Dalam kapitalisme, demi keuntungan perusahaan digital, masalah mental generasi diabaikan. Celakanya generasi saat ini juga ingin merasakan keuntungan yang sama tanpa menyadari mereka harus dipaksa membuat konten setiap hari supaya target terpenuhi. Namun, tidak semua konten yang ditampilkan itu baik. Demi mengejar target mereka membuat konten asal yang pada akhirnya banyak merusak mental mereka sendiri juga orang lain. Pun tidak ada sanksi yang membuat mereka jera ketika ada konten atau tayangan Televisi yang buruk.

"Kebebasan” inilah yang mereka dapatkan. Indonesia hanya dijadikan pasar bagi platform digital tersebut. Negara tidak tegas terhadap perusahaan digital dan tidak memiliki komitmen untuk melindungi generasi muda, calon pemimpin masa depan. Karena dari digital inilah Negara juga mendapatkan keuntungan. Tidak termasuk target atau visi misi negara untuk menghentikannya demi generasi masa depan.
Membekali remaja muslim dengan literasi media bukanlah tugas satu pihak, melainkan tanggung jawab bersama. Orang tua memegang peran fundamental sebagai pendidik pertama dan utama. Mereka perlu menjadi teladan dalam bermedia digital, aktif berkomunikasi dengan anak tentang penggunaan internet, serta membimbing mereka untuk memilih konten yang positif dan edukatif. Sekolah juga memiliki peran krusial melalui kurikulum yang mengintegrasikan literasi media, workshop, dan diskusi interaktif. 

Oleh sebab itu, Islam menawarkan solusi komprehensif yang berbeda.
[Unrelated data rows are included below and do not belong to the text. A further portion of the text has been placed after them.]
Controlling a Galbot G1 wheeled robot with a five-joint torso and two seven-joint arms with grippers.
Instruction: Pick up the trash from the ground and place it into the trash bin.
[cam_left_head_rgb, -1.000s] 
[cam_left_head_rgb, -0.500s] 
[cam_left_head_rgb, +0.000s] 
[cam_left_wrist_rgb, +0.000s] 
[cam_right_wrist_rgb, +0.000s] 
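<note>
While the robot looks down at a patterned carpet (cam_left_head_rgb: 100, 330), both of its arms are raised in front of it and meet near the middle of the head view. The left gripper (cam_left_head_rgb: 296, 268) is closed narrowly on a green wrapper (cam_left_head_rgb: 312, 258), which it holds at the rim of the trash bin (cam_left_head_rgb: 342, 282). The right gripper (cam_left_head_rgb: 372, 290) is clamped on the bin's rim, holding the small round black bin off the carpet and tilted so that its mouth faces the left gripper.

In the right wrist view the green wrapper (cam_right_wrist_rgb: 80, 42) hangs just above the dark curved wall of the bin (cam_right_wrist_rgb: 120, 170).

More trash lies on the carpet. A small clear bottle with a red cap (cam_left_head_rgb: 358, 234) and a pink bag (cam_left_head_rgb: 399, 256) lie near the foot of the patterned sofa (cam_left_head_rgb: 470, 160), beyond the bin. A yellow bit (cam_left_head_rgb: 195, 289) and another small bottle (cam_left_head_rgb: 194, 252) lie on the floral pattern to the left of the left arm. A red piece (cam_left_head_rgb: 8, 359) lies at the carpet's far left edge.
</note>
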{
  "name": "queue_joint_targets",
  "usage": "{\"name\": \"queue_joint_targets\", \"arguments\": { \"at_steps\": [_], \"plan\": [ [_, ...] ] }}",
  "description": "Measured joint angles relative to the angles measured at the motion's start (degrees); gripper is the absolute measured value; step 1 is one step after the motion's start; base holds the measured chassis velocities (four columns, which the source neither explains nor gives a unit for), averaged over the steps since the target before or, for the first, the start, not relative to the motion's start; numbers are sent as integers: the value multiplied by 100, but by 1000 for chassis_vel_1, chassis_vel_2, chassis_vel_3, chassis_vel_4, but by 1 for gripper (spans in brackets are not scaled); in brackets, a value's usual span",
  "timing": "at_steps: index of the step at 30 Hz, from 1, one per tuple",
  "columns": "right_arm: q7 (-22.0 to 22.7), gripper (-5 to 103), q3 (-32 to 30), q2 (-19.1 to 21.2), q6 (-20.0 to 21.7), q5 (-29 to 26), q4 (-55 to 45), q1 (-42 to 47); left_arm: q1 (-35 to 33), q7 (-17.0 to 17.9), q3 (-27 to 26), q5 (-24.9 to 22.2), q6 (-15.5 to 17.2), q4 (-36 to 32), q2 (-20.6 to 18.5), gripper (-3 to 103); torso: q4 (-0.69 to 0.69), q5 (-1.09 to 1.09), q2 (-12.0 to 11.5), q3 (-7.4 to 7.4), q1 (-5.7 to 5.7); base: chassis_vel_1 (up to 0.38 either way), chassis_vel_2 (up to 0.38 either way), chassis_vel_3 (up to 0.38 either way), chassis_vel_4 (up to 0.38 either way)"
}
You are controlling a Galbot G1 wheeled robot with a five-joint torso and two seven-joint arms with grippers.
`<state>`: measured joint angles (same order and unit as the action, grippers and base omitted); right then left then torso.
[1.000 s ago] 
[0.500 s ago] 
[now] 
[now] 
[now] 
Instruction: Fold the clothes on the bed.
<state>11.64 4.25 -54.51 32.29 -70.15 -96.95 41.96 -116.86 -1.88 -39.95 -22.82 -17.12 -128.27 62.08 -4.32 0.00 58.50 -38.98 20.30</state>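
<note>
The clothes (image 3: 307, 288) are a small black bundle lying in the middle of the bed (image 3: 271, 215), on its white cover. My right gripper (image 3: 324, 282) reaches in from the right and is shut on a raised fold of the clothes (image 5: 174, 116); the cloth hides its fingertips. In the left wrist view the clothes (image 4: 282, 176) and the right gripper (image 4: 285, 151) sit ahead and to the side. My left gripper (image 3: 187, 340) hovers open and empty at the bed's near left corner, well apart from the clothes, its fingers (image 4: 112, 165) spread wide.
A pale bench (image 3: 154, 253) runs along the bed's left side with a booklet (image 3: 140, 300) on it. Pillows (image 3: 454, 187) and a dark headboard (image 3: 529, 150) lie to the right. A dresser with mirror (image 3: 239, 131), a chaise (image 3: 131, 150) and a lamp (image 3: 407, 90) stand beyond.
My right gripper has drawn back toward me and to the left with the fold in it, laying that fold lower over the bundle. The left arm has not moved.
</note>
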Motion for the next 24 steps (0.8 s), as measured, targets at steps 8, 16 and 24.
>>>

Dalam Islam, negara harus membangun benteng keimanan yang kokoh. Sebagaimana yang telah dicontohkan Rasulullah Saw dalam membangun generasi ketika masa dakwah di Makkah.
Khilafah memiliki visi misi mewujudkan generasi terbaik sekaligus pemimpin peradaban sehingga berkomitmen kuat terhadap kualitas generasi muda. Negara melakukan langkah preventif untuk membentengi generasi muda dari pengaruh media digital, yaitu menerapkan sistem pendidikan Islam, optimalisasi peran orang tua sebagai madrasah ula, dan sinergi masyarakat untuk amar makruf nahi mungkar. Negara juga melakukan langkah khusus, yaitu mengawasi konten media (hanya boleh yang sesuai Islam) dan memberi sanksi bagi yang mem-posting tayangan yang tidak islami.

Selanjutnya membatasi medsos, tidak semua medsos boleh ada dalam khilafah. Selain itu, membatasi usia generasi yang boleh mengakses medsos serta mengatur penggunaan AI agar tidak berdampak buruk pada generasi. 
Maka dari itu, seluruh generasi harus mempelajari Islam secara intensif dalam dunia nyata agar terbangun pemahaman Islam yang benar, tertancap identitas Islam yang kokoh dan terpancar syakhsiyah Islam yang kuat. Generasi harus terjun, terlibat langsung dalam dakwah amar makruf nahi munkar, dalam perjuangan menyadarkan umat akan urgensi melanjutkan kembali kehidupan yang berlandaskan syariat.